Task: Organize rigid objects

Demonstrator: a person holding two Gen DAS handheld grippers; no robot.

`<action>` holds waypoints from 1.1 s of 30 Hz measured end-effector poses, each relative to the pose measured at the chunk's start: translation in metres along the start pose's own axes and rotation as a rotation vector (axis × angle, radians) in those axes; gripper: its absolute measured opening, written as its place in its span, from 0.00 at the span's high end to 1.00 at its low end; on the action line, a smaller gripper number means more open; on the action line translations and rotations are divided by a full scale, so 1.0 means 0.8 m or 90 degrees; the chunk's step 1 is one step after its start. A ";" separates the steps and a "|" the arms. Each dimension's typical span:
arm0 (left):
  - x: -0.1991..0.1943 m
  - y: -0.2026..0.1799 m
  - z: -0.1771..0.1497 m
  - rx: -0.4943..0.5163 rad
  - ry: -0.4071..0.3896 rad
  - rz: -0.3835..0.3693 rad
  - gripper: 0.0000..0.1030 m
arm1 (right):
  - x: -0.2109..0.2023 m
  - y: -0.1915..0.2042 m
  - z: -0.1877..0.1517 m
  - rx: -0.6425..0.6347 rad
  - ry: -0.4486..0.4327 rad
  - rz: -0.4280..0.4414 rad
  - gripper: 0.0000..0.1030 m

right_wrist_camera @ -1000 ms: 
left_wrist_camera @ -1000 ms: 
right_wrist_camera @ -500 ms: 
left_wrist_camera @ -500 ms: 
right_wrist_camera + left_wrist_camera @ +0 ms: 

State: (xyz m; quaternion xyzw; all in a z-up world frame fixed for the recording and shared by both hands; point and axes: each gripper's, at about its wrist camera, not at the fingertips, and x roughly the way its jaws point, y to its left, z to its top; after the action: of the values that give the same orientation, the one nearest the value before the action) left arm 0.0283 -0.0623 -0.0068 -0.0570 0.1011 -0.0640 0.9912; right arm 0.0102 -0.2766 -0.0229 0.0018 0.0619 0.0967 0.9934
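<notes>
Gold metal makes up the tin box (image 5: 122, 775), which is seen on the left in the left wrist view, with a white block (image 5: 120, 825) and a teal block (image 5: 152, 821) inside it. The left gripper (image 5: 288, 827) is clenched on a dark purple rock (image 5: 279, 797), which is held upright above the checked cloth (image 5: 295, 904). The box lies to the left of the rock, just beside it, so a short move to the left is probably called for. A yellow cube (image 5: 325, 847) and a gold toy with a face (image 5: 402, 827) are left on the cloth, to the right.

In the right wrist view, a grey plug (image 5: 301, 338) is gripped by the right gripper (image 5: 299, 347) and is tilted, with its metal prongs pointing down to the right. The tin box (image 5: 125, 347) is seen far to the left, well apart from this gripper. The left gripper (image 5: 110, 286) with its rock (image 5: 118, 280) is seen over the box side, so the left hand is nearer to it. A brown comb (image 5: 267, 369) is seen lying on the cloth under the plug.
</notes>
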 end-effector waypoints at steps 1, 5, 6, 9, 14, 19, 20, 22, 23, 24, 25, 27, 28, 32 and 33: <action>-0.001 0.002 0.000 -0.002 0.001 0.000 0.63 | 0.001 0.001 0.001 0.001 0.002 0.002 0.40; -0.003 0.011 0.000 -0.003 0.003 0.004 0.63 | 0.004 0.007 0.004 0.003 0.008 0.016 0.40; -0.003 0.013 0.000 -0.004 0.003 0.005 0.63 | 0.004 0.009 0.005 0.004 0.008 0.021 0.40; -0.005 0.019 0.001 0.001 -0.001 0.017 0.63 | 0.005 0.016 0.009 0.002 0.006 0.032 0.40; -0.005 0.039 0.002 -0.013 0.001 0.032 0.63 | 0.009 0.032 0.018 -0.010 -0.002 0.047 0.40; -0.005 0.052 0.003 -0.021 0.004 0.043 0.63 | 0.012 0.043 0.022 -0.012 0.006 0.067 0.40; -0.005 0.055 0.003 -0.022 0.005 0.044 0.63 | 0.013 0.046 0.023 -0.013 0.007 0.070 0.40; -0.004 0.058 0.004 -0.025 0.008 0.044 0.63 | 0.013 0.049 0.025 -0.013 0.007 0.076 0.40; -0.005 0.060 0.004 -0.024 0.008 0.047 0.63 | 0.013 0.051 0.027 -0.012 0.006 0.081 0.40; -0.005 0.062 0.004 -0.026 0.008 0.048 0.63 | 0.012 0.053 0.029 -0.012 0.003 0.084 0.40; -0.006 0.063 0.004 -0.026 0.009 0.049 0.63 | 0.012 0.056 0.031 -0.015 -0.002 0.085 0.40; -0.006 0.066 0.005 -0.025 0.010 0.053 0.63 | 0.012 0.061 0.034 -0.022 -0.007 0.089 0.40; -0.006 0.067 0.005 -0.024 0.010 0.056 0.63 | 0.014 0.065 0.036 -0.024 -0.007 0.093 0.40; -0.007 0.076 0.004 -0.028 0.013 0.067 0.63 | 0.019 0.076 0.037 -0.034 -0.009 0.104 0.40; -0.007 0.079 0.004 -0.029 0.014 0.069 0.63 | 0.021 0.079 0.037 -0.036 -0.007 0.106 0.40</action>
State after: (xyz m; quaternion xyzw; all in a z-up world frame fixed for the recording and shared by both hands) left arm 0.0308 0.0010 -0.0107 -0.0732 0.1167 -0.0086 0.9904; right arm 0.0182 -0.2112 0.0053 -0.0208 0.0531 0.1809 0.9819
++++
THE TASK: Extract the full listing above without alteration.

SOLUTION BELOW:
Task: Organize rigid objects

Demonstrator: a person holding two Gen DAS handheld grippers; no robot.

`<action>` holds waypoints from 1.1 s of 30 Hz measured end-effector poses, each relative to the pose measured at the chunk's start: translation in metres along the start pose's own axes and rotation as a rotation vector (axis × angle, radians) in those axes; gripper: its absolute measured opening, written as its place in its span, from 0.00 at the span's high end to 1.00 at its low end; on the action line, a smaller gripper number means more open; on the action line translations and rotations are divided by a full scale, so 1.0 means 0.8 m or 90 degrees; the chunk's step 1 is one step after its start. A ";" separates the steps and a "|" the arms. Each dimension's typical span:
arm0 (left):
  - x: -0.1991..0.1943 m
  - y: -0.2026..0.1799 m
  - z: -0.1771..0.1497 m
  - rx: -0.4943..0.5163 rad
  - ry: -0.4071..0.3896 rad
  - rz: -0.3835..0.3693 rad
  - gripper: 0.0000..0.1030 m
arm1 (right):
  - x: -0.2109..0.2023 m
  - y: -0.1915..0.2042 m
  - z: -0.1877..0.1517 m
  - rx: -0.6425..0.6347 rad
  - ry: -0.4486..0.4327 rad
  - rz: -0.4280..0.4414 rad
  - gripper: 0.0000..0.1030 m

right_wrist_camera @ -1000 ms: 
left_wrist_camera @ -1000 ms: 
right_wrist_camera @ -500 ms: 
left_wrist_camera @ -500 ms: 
right_wrist_camera + left_wrist_camera @ +0 ms: 

State: (xyz m; quaternion xyzw; all in a z-up world frame fixed for the recording and shared by both hands; point and axes: each gripper's, at about its wrist camera, not at the fingertips, and x roughly the way its jaws point, y to its left, z to its top; after the action: of the values that give the same orientation, the one nearest the value before the action) left arm 0.0283 -0.0623 -0.0068 -0.0570 0.1011 -0.0640 0.9912; right arm 0.0102 -0.2766 -0.0229 0.0018 0.0619 0.0967 0.9934
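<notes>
Gold metal makes up the tin box (image 5: 122, 775), which is seen on the left in the left wrist view, with a white block (image 5: 120, 825) and a teal block (image 5: 152, 821) inside it. The left gripper (image 5: 288, 827) is clenched on a dark purple rock (image 5: 279, 797), which is held upright above the checked cloth (image 5: 295, 904). The box lies to the left of the rock, just beside it, so a short move to the left is probably called for. A yellow cube (image 5: 325, 847) and a gold toy with a face (image 5: 402, 827) are left on the cloth, to the right.

In the right wrist view, a grey plug (image 5: 301, 338) is gripped by the right gripper (image 5: 299, 347) and is tilted, with its metal prongs pointing down to the right. The tin box (image 5: 125, 347) is seen far to the left, well apart from this gripper. The left gripper (image 5: 110, 286) with its rock (image 5: 118, 280) is seen over the box side, so the left hand is nearer to it. A brown comb (image 5: 267, 369) is seen lying on the cloth under the plug.
</notes>
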 end-effector waypoints at steps 1, 5, 6, 9, 14, 19, 20, 22, 23, 24, 25, 27, 28, 32 and 33: <action>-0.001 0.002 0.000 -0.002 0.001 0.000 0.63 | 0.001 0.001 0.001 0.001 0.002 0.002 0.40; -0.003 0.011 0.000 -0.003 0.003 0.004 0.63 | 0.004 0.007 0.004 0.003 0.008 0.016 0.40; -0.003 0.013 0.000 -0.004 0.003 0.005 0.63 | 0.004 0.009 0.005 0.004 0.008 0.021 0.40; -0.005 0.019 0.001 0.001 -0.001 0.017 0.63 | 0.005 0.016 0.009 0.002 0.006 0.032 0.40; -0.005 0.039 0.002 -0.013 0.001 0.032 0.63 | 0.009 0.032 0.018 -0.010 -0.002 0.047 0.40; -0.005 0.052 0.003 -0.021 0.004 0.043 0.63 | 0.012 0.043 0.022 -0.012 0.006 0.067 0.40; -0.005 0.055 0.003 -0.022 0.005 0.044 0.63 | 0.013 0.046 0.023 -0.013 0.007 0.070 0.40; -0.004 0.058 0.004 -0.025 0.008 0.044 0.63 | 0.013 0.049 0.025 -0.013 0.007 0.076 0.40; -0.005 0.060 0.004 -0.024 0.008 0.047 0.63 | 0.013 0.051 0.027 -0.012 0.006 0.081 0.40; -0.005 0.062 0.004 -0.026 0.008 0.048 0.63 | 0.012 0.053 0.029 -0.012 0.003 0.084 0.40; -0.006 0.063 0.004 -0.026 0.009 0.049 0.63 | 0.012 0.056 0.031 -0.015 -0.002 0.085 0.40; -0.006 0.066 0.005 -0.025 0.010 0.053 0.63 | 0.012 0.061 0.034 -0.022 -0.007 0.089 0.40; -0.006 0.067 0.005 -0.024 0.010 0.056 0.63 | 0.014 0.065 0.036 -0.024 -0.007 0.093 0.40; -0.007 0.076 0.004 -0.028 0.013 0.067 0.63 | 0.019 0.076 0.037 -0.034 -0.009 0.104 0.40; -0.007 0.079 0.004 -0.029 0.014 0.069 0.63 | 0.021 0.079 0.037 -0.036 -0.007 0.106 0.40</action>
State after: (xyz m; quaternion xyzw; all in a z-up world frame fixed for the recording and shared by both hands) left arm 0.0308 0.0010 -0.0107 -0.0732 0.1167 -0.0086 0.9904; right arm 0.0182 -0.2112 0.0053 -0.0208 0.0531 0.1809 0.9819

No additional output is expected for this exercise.